Without the pictures, restate all of the data below word for word.

## DATA SECTION
********************

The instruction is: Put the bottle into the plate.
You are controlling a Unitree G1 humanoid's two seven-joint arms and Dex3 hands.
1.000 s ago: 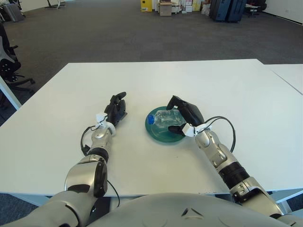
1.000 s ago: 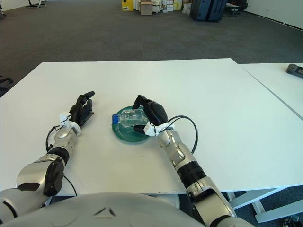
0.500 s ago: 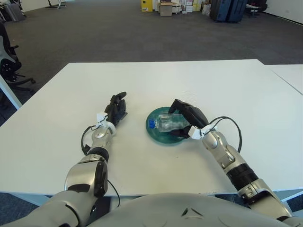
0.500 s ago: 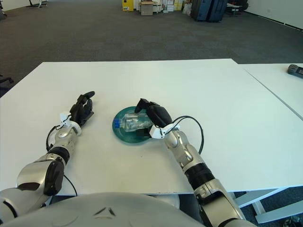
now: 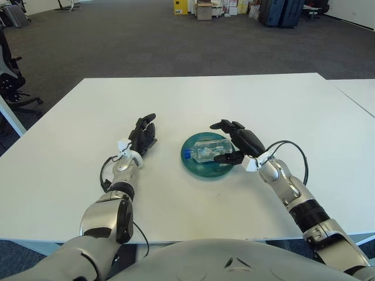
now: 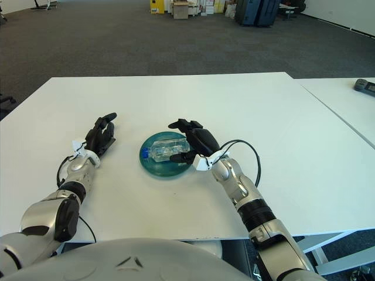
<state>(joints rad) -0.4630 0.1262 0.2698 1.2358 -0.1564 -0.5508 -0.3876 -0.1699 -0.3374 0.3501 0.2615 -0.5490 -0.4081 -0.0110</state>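
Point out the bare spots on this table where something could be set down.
Bare table lies beyond the plate holding the bottle, and along the far left and right sides. It is crowded in the middle, where the open right hand flanks the plate and the left hand rests.

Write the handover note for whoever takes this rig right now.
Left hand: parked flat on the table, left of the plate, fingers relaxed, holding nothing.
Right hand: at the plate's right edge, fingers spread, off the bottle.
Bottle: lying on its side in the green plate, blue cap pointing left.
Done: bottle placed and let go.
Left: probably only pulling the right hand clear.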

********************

## RESULT FOR THIS EXERCISE
The instruction is: Put the bottle into the plate.
You are controlling a Unitree G1 humanoid's two seven-joint arms and Dex3 hands.
1.000 s ago: 
1.000 s ago: 
0.500 s ago: 
0.500 s ago: 
now: 
now: 
<state>(joints rad) -0.4630 0.1262 0.2698 1.2358 -0.1564 -0.5508 -0.3876 -0.1699 -0.3374 0.3501 0.2615 -0.5490 -0.4081 -0.0110</state>
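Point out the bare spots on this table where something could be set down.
Bare table lies beyond the plate holding the bottle, and along the far left and right sides. It is crowded in the middle, where the open right hand flanks the plate and the left hand rests.

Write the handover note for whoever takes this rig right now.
Left hand: parked flat on the table, left of the plate, fingers relaxed, holding nothing.
Right hand: at the plate's right edge, fingers spread, off the bottle.
Bottle: lying on its side in the green plate, blue cap pointing left.
Done: bottle placed and let go.
Left: probably only pulling the right hand clear.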

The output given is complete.